Vinyl Is Making a Comeback

One of the biggest record labels worldwide will go retro. Sony Music Entertainment announced earlier this week that it will start making vinyl records once again, ending a hiatus of close to three decades.

The past few years the demand for listening to vinyl music has dramatically increased, which prompted Sony to make the move back to pressing records, said its spokesperson.

Interest has come from a younger generation of customers who never used records prior to now as well as the older fans who are used to having turntables.

Sony, whose artists include Beyonce, Daft Punk and Adele, ended vinyl production in 1889 after the market was cornered by CDs.

However, despite the popularity that currently can be seen across the different digital music providers such as Spotify, the old school vinyl record has been enjoying quite a renaissance.

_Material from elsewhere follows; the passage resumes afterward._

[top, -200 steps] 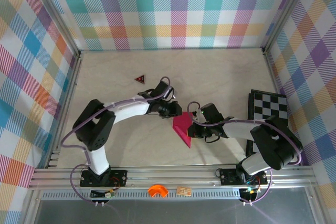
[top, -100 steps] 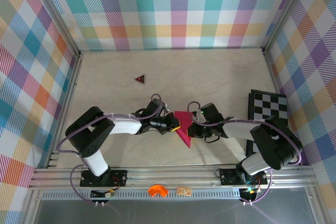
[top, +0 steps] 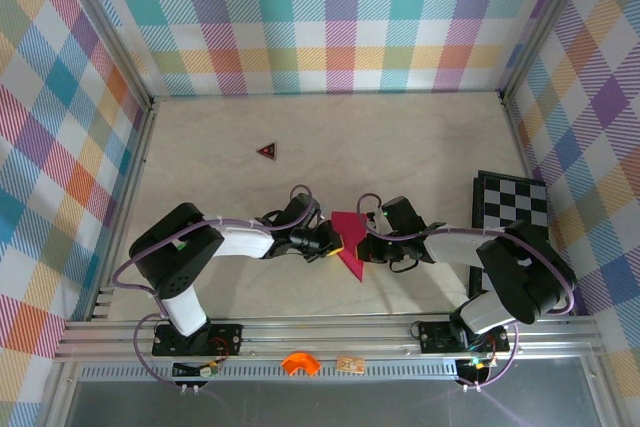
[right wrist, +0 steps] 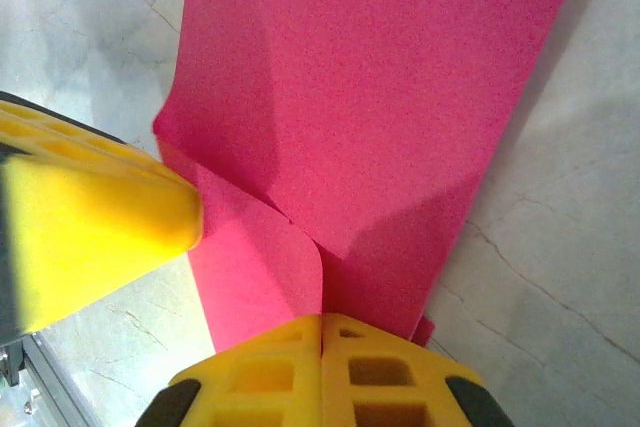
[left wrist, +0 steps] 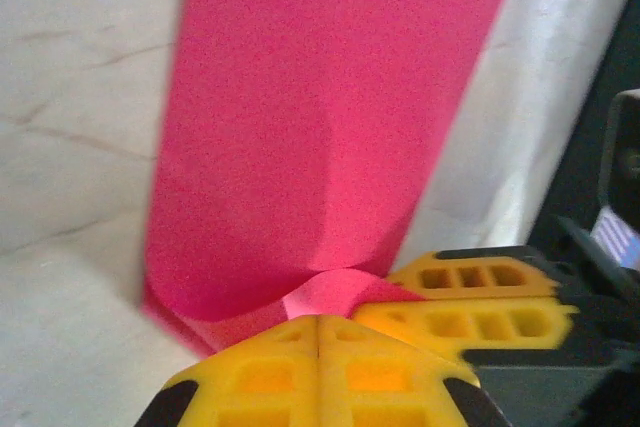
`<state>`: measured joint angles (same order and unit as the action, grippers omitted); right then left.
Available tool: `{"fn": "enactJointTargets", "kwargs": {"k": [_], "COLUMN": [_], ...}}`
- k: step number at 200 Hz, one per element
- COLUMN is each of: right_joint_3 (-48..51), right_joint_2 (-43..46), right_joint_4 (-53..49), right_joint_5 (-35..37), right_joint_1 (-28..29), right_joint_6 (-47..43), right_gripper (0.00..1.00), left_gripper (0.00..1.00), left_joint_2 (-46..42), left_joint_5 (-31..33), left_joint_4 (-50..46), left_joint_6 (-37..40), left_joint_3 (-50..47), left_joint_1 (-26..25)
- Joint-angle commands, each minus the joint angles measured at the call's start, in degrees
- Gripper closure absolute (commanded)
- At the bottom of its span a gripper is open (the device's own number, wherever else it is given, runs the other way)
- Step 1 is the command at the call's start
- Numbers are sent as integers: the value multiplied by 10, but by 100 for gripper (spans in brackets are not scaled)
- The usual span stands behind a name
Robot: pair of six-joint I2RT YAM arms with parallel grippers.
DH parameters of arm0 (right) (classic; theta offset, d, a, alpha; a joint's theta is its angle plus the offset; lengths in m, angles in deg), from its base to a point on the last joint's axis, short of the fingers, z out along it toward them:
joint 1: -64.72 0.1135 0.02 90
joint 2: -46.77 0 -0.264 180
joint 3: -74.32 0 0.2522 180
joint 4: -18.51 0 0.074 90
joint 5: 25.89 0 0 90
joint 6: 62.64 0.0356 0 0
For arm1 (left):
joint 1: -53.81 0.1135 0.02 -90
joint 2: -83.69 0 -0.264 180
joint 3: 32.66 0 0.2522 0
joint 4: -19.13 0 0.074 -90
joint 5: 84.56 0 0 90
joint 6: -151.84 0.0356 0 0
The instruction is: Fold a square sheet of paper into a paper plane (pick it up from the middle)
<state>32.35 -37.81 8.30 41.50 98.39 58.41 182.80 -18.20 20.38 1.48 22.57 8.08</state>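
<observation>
Left gripper (top: 337,240): I see its yellow jaws pressed together, pinching the left edge of the folded pink paper (top: 349,229).
Right gripper (top: 362,245): likewise clamped on that paper, from its right side.
Paper: mid-table between my two grippers, pointed end toward the arm bases.
Checkerboard (top: 510,202): against the right wall, apart.
Red triangle (top: 266,151): farther back left, well apart.

My work cell, lit evenly from above: a pale, faintly veined tabletop (top: 420,137) boxed in on three sides by pastel plaid walls (top: 330,17), silver aluminium rails (top: 330,332) along the near edge, a black-and-white checkerboard (top: 510,202) at right.
</observation>
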Motion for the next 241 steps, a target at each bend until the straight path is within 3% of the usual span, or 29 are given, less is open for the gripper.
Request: {"fn": "enactJointTargets", "kwargs": {"k": [1, 68, 121, 207, 222, 241], "right_joint_3": [4, 10, 10, 1, -7, -35], "right_joint_2": [-3, 2, 2, 0, 4, 21], "right_joint_4": [-21, -21, -18, -23, -31, -65], "right_joint_5": [21, 22, 23, 14, 10, 8], "right_joint_1": [-4, -4, -4, -4, -4, -4], "right_joint_6": [-2, 0, 2, 0, 0, -6], "right_gripper": [94, 94, 94, 93, 89, 76], "left_gripper": [100, 100, 100, 100, 100, 100], "left_joint_2": [7, -49, 3, 27, 29, 27], "left_joint_5": [33, 29, 16, 49, 48, 50], "left_joint_4": [-56, -83, -73, -57, -67, -80], "left_joint_6": [4, 27, 26, 13, 19, 27], "left_joint_3": [-3, 33, 66, -14, -7, -1], "left_joint_1": [-4, -9, -24, -23, -24, -23]}}
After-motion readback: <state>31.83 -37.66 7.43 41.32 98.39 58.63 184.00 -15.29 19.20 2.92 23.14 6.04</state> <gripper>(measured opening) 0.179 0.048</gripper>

Deloitte the consulting firm has forecasted that the vinyl music industry will post growth in the double digits for 2017 for the seventh consecutive year selling over 40 million new records and generating revenue of over $900 million.

Vinyl could represent as much as 18% of all revenue for physical music in 2017, which will likely exceed $5 billion, said Deloitte in a report recently published.

Turntables as well as other accessories related to records are benefitting as well. Panasonic and Sony both have introduced new models of record players in the last year.

Sony said that vinyl production would resume before March of 2018 in a factory to the southwest of Tokyo that a subsidiary it has operates

It has not yet made a decision of which genres it will produce said the company spokesperson. The company installed last February a new analog record cutting machine that makes mass production master copies for records and is starting to introduce a pressing machine.

The biggest challenge for Sony is a lack of experienced engineers for making records. Some former engineers the company had are now holding advisory roles to help pass their expertise on to the younger ones, said the spokeswoman.

Even though a comeback is being made by vinyl, its sales will remain dwarfed by those in other formats such as digital music as well as CDs, said an online research firm.

And revenue forecasts from vinyl record sales are a long distance away from their peak of during the latter part of the 1970s and early 1980s, when over 500 million records were sold each year in just the United States.